I bought two of the black versions first then a titanium version, for the money they are great,....I do use the lowest low mode too,mainly when in bed or going to the toilet,It's just enough light in those situations.


----------



## gunga (Jan 28, 2015)

Great review, great pix! I like the moon mode thought would prefer 4 modes to space them out better.


----------



## kreisl (Jan 28, 2015)

Great review, thanks so much!

The High-mode appears to be not regulated. The curve looks like a constant-current discharge curve from a battery test. Maybe the light is in direct drive! The efficiency is still good, only beaten by your Maratac Copper.

Now i am more interested in a comparison with the new Thrunite Ti3 SS, please could you review it too?


----------



## gearmonky (Jan 29, 2015)

I just received this light yesterday and really find it almost perfect.

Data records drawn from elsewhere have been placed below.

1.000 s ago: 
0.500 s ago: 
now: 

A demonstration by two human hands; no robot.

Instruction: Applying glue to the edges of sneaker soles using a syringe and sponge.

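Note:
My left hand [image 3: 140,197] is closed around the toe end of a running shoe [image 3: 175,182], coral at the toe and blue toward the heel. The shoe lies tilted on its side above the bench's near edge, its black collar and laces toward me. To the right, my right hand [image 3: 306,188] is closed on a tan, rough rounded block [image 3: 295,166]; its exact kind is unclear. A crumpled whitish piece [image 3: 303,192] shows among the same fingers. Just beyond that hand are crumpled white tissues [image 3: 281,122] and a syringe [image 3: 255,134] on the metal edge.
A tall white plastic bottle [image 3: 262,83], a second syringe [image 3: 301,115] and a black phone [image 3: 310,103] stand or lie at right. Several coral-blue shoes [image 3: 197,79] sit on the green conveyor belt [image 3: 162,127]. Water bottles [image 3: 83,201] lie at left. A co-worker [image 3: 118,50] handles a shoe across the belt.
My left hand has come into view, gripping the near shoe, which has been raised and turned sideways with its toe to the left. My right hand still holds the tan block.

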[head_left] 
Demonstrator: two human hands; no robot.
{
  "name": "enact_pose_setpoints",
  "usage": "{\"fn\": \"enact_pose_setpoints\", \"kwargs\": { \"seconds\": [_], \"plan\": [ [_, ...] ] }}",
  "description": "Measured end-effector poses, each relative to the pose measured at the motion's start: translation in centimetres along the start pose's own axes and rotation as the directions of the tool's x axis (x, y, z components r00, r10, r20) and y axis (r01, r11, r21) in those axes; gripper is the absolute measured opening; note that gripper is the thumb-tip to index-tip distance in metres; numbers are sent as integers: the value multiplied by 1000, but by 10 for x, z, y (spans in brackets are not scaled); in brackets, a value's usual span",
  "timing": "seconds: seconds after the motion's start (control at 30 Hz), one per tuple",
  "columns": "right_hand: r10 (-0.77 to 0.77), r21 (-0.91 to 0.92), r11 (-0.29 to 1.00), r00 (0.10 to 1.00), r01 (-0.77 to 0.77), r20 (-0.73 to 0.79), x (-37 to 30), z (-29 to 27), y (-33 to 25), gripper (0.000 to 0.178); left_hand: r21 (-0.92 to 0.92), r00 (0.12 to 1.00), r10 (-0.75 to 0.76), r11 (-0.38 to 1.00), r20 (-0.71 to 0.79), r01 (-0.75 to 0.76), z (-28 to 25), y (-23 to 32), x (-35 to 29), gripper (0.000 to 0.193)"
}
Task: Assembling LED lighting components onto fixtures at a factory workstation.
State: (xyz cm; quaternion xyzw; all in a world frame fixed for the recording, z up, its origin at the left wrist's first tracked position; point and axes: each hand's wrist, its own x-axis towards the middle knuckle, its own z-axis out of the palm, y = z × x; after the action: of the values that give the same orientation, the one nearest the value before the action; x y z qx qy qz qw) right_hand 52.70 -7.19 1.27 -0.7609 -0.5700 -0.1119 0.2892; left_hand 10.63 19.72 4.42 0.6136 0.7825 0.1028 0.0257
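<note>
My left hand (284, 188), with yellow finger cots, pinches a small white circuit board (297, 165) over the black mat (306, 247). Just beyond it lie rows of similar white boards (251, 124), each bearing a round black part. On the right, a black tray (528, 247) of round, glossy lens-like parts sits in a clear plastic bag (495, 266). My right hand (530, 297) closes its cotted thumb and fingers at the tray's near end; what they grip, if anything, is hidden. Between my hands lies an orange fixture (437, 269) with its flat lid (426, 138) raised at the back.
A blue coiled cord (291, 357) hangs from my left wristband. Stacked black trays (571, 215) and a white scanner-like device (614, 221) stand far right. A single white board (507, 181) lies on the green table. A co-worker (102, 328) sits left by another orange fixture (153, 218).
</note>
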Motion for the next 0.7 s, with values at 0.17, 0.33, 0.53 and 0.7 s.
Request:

But that darn firefly mode. It's not that I don't want a firefly mode on a keychain light; quite the contrary, I enjoy having a low-low for extended runtime as well as keeping dark-adapted vision, well, dark-adapted. But this firefly mode is so low that it's practically useless unless you've just woke up in a pitch black room (what I'll call "sleep-adapted" vision). If you have normal, dark-adapted vision, and you're trying to use the light, you can't see anything past 3 feet using firefly mode. The end result is that you kick it into lo-medium, and blind yourself. I'd rather have it just a little brighter, so that one is able to keep dark-adapted vision intact, and make the concession that sleep-adapted vision will become 'merely' dark-adapted once one uses the light upon waking up. :shrug:


The solution, if Thrunite is listening, is to simply bump firefly mode up a bit. I've done A LOT of data crunching over the years, graphing and plotting outputs from different lights and different modes and how they relate to each other. My conclusion is that it's never about lumens. It's about lux and the ratio between lux and lumens (i.e., the beam profile). A useful firefly mode should be around 1 lux at 1 meter, in my opinion (coincidentally, this is roughly equal to the light from a full moon). The Ti4/Ti-Ti firefly mode is well under that (maybe .25 lux or less). My particular HDS is around 2 lux at its lowest, and that's just a hair brighter than I'd like, but still far more useful than the mode on the Thrunite.


One thing I'd like to stress is that I've personally found the spacing between lo/med and high to be perfect. I've found that for modes to be usefully distinct in output, they should be roughly 8-15 times brighter or dimmer than their neighbors. This is because your eyes perceive brightness logarithmically, so you want the modes space roughly an order of magnitude apart. On this light, high is rated around 13 times brighter, and shown as around 15 times per the results above. I really think that works well. Lo/med is a great multi-use brightness, and high is, well, high. If only it weren't for that firefly mode being so.... literal.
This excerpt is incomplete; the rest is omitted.